■ **Your assignment**: The material must be copied out exactly, line for line.

■ **Information shown**:
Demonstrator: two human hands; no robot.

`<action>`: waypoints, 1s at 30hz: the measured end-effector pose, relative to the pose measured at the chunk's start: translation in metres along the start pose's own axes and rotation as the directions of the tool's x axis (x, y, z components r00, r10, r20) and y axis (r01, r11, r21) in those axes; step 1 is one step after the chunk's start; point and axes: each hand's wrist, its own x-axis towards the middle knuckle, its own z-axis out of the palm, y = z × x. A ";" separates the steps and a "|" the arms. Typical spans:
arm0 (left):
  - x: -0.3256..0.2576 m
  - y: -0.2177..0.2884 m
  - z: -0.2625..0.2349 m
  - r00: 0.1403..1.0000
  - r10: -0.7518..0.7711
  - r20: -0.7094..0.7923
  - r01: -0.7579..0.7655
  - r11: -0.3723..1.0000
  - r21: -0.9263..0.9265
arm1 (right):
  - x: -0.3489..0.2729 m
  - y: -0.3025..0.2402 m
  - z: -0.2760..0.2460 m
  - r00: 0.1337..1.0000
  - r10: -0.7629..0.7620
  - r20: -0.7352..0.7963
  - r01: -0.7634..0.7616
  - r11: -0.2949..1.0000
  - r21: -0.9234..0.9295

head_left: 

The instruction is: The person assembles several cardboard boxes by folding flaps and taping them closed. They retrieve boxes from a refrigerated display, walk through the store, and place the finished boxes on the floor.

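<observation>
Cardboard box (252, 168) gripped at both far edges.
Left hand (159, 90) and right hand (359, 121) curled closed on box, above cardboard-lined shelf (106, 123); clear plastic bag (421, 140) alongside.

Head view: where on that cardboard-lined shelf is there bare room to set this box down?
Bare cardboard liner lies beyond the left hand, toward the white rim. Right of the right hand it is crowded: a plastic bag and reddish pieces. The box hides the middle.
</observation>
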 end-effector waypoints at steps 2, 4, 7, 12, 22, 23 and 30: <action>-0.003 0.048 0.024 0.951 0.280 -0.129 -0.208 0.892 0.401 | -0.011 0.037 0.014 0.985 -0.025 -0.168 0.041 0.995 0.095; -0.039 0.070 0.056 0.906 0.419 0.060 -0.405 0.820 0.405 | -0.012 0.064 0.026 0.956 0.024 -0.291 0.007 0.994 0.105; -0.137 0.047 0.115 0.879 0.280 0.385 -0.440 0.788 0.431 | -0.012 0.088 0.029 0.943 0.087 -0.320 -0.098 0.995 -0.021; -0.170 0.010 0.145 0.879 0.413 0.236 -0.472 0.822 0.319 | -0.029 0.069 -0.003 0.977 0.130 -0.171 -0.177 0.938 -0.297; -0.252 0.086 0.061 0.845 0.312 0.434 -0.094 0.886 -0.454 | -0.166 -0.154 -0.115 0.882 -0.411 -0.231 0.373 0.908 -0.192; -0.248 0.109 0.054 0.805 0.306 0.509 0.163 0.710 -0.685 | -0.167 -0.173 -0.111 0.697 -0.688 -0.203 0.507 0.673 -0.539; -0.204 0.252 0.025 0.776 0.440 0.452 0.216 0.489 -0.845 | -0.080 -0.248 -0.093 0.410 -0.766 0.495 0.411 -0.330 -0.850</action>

■ **Response**:
Demonstrator: two human hands; no robot.

`<action>`: waypoints, 1s at 30hz: the measured end-effector pose, relative to the pose measured at the chunk's start: translation in metres along the start pose's own axes and rotation as the directions of the tool's x axis (x, y, z components r00, r10, r20) and y axis (r01, r11, r21) in those axes; step 1 is one step after the chunk's start; point and axes: each hand's wrist, its own x-axis towards the middle knuckle, its own z-axis out of the palm, y = z × x. A ";" separates the steps and a "|" the arms. Typical spans:
arm0 (left):
  - x: -0.3256..0.2576 m
  - y: -0.2177..0.2884 m
  - z: -0.2625..0.2349 m
  - r00: 0.1403..1.0000
  - r10: -0.7518..0.7711
  - r20: -0.7094..0.7923
  - r01: -0.7579..0.7655
  - r11: -0.3723..1.0000
  - r21: -0.9263..0.9265
arm1 (right):
  - x: -0.3489..0.2729 m
  - y: -0.3025..0.2402 m
  - z: -0.2760..0.2460 m
  - r00: 0.1337..1.0000
  - r10: -0.7629..0.7620
  - r20: -0.7352..0.7963
  - r01: -0.7634..0.7616
  - r11: -0.2949..1.0000
  - r21: -0.9234..0.9295

head_left: 

The instruction is: The person assembles several cardboard boxes by folding flaps and taping them closed. They retrieve boxes from a refrigerated display, walk through the store, and place the finished boxes on the floor.

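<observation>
Cardboard box (252, 168) gripped at both far edges.
Left hand (159, 90) and right hand (359, 121) curled closed on box, above cardboard-lined shelf (106, 123); clear plastic bag (421, 140) alongside.

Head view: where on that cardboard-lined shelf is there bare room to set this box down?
Bare cardboard liner lies beyond the left hand, toward the white rim. Right of the right hand it is crowded: a plastic bag and reddish pieces. The box hides the middle.
</observation>
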 end-effector waypoints at steps 2, 4, 7, 12, 22, 23 and 30: <action>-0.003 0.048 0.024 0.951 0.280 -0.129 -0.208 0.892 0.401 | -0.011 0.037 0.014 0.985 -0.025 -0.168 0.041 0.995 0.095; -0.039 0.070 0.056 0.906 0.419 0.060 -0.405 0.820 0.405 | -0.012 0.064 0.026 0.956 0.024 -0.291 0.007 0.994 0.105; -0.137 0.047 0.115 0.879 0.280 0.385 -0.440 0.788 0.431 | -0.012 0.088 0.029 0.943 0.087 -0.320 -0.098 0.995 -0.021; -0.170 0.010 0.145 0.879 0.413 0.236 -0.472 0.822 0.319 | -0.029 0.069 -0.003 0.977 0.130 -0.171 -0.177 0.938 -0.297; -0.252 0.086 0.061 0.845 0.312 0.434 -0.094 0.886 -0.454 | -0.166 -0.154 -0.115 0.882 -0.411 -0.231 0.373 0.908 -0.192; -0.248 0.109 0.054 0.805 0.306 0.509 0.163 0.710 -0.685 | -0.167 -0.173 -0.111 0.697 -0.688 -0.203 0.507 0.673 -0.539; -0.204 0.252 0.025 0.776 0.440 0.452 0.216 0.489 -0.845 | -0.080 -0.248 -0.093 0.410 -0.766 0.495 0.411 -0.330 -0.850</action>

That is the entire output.